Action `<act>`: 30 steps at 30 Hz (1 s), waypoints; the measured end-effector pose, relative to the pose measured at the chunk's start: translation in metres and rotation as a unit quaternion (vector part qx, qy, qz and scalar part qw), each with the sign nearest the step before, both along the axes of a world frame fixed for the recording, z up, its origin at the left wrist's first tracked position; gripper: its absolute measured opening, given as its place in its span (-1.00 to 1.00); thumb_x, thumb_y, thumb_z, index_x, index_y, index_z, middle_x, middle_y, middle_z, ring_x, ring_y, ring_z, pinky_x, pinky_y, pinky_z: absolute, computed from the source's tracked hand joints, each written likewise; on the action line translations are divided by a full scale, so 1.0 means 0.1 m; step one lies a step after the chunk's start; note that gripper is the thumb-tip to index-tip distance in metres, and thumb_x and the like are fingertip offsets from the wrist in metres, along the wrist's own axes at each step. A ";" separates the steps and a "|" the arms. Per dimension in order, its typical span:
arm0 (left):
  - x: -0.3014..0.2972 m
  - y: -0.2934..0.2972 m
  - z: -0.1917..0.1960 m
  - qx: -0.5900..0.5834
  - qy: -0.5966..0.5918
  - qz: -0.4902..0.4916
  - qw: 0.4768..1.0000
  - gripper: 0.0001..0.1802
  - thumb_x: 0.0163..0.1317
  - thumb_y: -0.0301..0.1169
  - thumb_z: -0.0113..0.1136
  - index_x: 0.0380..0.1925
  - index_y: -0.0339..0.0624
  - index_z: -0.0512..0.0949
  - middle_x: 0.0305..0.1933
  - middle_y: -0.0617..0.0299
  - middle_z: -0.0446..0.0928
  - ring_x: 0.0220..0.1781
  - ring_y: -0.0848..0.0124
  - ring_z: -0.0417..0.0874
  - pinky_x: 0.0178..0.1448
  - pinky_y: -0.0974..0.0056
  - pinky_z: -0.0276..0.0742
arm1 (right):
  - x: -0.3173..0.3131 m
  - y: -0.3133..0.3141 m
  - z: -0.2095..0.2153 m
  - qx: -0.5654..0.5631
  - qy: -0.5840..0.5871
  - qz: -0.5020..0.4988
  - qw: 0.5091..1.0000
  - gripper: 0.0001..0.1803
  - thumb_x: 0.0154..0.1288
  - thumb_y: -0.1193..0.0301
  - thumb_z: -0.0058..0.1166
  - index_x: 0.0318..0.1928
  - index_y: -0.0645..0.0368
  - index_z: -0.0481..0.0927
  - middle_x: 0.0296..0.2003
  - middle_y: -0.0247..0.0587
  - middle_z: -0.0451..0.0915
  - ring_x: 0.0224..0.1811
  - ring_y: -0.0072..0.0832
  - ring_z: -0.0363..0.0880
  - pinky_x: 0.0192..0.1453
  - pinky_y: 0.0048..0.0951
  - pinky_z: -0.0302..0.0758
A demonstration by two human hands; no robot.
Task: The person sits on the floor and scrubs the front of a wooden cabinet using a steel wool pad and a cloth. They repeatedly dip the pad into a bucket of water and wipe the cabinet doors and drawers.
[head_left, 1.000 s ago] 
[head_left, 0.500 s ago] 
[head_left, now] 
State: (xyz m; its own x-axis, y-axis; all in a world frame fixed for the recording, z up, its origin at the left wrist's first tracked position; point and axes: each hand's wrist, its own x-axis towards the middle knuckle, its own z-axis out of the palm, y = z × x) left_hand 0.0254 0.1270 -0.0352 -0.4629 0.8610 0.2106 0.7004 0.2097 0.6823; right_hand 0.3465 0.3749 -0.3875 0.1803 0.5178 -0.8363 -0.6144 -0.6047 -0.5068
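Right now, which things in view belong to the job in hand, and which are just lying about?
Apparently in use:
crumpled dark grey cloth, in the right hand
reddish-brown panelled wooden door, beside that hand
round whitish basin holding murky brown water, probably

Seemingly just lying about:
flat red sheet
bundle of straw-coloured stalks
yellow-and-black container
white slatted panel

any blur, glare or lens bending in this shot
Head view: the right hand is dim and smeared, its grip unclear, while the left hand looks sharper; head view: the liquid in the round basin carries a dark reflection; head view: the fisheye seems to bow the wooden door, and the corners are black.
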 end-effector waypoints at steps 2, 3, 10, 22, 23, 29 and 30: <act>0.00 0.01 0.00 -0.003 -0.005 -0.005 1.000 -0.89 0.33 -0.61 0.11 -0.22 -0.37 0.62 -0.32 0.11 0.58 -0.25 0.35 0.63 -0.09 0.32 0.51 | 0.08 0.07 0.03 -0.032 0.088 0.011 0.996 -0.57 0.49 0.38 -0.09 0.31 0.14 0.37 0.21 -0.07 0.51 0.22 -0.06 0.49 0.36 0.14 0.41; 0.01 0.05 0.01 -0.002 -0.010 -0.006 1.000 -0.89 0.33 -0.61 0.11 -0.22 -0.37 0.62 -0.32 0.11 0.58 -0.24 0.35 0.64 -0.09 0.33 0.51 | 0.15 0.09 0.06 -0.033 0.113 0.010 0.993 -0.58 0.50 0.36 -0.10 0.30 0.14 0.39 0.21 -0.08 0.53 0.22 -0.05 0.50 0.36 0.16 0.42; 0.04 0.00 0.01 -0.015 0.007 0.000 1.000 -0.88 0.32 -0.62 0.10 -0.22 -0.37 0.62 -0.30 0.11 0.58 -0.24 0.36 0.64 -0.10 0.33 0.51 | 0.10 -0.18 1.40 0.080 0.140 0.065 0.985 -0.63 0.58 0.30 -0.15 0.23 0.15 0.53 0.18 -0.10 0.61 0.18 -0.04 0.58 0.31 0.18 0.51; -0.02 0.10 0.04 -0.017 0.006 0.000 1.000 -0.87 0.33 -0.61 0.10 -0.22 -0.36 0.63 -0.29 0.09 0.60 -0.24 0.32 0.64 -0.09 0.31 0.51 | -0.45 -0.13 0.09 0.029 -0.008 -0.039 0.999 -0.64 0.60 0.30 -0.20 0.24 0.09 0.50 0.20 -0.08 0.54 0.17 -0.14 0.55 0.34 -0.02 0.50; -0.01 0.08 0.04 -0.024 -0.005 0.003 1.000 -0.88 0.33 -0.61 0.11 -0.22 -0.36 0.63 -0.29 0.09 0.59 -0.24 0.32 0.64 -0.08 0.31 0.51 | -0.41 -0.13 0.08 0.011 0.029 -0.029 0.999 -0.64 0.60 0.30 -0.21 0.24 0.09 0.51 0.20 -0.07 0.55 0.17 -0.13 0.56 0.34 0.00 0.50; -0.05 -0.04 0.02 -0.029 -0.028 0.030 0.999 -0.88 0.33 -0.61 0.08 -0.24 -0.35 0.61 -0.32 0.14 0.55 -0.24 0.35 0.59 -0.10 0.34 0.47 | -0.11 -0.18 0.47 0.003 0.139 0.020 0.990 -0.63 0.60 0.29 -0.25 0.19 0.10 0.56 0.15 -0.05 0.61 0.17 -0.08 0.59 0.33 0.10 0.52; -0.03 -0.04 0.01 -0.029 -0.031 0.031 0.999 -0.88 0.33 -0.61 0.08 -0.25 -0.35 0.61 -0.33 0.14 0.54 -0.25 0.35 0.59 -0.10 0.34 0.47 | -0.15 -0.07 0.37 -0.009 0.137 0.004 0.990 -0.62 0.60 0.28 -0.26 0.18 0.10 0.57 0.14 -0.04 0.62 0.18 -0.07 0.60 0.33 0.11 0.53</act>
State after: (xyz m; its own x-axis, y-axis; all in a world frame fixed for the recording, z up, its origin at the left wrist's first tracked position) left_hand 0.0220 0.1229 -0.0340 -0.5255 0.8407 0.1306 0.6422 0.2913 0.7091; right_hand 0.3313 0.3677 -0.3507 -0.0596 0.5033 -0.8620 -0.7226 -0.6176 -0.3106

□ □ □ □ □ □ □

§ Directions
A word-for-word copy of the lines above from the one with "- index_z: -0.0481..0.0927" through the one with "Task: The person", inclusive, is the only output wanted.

§ Task output
  - index_z: -0.0481..0.0927
  - middle_x: 0.0296..0.2003
  - middle_y: -0.0247..0.0587
  - middle_z: -0.0451..0.0915
  - ring_x: 0.0224..0.1811
  - ring_y: -0.0072..0.0832
  - ring_z: -0.0363..0.0880
  - pinky_x: 0.0192..0.1453
  - pinky_y: 0.0048..0.0951
  - pinky_z: -0.0302..0.0758
A demonstration by two human hands; no robot.
Task: The person sits on the floor and scrubs the front of a wooden cabinet using a steel wool pad and a cloth. They repeatedly dip the pad into a bucket of water and wipe the cabinet doors and drawers.

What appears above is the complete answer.